Only the lines below from the one containing "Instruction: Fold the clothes" to the one containing "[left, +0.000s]" should be repeated, both included and unchanged.

(Items from a data source)
((
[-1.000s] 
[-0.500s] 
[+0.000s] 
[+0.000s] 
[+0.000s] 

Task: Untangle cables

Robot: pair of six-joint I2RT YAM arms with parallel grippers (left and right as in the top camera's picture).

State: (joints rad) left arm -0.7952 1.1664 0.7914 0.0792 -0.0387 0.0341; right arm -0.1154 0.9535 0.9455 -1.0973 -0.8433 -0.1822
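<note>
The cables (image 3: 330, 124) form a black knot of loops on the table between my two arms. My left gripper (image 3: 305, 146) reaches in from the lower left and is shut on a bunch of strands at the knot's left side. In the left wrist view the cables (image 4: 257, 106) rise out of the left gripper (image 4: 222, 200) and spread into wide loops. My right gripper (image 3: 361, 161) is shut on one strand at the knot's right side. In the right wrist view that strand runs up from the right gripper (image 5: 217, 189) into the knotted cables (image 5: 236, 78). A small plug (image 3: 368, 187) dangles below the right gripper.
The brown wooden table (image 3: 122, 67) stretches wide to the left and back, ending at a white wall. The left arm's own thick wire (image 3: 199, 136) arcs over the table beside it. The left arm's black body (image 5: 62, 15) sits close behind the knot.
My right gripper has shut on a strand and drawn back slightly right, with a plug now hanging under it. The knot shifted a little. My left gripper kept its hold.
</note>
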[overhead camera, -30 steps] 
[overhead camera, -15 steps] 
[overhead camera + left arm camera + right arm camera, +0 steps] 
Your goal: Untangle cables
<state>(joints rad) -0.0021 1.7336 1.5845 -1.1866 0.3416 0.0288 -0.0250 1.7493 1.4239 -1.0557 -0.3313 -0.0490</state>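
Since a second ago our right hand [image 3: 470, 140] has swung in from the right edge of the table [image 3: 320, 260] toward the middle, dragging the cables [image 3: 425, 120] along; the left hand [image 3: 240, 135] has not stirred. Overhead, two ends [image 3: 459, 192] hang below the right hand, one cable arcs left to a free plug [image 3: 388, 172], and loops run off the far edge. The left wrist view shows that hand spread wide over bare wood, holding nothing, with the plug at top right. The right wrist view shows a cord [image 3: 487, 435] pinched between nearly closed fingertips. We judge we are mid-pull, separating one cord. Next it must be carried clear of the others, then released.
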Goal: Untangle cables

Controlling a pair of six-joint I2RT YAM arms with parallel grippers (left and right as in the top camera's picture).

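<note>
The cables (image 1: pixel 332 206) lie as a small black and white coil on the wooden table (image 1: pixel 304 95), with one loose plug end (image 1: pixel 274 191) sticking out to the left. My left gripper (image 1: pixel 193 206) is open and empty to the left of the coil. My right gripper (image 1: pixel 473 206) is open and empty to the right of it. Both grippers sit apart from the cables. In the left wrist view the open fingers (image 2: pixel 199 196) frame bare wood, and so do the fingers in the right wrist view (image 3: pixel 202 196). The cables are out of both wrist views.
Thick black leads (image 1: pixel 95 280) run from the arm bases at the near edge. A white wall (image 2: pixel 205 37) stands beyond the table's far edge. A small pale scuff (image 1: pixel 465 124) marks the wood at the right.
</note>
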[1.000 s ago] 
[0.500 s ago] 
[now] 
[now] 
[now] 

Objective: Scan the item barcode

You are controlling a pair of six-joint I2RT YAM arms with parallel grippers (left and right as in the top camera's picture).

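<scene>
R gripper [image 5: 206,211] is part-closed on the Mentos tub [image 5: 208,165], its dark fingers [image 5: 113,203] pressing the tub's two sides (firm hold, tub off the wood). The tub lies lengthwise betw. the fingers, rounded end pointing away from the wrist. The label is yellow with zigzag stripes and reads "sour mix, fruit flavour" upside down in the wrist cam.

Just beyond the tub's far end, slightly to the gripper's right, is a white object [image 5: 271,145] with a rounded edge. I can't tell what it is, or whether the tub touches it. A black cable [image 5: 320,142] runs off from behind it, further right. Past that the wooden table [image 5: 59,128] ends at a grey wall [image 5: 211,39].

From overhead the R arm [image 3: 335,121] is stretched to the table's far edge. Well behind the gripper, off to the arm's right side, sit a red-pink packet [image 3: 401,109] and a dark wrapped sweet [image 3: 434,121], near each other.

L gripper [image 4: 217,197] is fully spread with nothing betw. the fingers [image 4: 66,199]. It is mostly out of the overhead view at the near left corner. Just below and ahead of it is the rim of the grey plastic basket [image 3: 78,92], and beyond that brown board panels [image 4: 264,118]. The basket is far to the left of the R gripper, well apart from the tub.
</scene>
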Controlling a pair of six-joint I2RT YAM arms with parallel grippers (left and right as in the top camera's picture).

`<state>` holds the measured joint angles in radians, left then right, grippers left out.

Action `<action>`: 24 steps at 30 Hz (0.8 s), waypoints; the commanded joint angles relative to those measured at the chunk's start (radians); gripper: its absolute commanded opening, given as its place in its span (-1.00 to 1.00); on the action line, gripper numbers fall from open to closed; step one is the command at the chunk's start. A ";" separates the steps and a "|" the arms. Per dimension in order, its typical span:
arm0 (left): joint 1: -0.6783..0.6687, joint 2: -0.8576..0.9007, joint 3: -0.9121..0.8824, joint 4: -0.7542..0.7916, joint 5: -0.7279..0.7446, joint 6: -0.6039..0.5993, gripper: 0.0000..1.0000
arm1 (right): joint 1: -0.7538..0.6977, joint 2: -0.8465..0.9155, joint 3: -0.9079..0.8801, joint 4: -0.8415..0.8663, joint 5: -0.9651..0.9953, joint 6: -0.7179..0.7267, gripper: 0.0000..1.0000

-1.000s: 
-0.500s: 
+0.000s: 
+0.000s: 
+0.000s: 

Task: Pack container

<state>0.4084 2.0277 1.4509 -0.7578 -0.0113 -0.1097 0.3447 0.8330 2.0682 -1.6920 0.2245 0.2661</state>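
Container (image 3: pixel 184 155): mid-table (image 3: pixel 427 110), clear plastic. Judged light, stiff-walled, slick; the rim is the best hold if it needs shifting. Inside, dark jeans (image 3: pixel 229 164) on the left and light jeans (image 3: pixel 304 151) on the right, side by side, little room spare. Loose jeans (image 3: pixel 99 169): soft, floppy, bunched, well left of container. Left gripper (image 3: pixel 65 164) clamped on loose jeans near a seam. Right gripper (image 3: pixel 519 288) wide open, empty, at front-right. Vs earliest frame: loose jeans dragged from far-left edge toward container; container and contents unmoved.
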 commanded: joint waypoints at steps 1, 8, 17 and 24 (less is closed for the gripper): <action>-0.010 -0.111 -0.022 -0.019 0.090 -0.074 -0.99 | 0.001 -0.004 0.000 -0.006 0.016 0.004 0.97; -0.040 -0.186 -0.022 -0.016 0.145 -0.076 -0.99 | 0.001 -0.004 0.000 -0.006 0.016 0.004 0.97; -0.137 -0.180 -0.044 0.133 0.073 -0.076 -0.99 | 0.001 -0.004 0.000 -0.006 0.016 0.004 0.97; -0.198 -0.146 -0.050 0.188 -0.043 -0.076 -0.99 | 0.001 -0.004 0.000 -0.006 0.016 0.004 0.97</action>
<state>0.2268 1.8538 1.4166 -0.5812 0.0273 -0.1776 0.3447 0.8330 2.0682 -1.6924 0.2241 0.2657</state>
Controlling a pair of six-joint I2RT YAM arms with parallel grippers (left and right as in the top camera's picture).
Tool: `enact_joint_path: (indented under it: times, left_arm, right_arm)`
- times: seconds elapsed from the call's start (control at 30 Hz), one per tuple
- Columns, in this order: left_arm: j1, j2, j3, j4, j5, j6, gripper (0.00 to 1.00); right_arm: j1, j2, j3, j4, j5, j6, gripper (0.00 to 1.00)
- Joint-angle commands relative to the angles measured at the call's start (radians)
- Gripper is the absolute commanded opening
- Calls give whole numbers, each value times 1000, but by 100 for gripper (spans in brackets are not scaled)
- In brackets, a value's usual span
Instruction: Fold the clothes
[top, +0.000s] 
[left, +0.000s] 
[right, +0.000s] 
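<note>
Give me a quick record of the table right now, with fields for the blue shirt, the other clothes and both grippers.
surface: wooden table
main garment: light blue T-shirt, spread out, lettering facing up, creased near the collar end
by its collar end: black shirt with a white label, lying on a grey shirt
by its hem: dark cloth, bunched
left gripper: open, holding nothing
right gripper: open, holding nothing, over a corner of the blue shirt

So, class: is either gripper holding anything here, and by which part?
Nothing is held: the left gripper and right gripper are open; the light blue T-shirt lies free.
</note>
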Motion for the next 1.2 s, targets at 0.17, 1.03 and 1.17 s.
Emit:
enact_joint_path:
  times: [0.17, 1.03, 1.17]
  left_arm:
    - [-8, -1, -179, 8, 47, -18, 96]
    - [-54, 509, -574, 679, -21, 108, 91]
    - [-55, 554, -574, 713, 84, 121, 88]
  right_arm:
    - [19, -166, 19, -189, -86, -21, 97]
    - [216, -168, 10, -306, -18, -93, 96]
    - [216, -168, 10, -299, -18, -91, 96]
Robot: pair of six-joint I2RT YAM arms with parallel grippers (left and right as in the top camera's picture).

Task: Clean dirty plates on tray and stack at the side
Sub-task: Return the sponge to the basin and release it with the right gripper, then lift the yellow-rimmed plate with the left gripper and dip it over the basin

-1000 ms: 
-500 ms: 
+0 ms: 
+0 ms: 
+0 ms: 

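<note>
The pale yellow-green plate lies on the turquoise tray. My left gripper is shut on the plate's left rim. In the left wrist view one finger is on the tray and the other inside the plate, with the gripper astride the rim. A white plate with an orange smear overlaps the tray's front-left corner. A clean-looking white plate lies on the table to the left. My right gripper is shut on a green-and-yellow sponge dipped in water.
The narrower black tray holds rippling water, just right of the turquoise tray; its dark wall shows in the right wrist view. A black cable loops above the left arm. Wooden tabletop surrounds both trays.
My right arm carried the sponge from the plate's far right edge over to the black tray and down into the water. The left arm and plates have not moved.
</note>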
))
**Response for this exercise:**
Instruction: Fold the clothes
[top, +0.000s] 
[left, +0.000s] 

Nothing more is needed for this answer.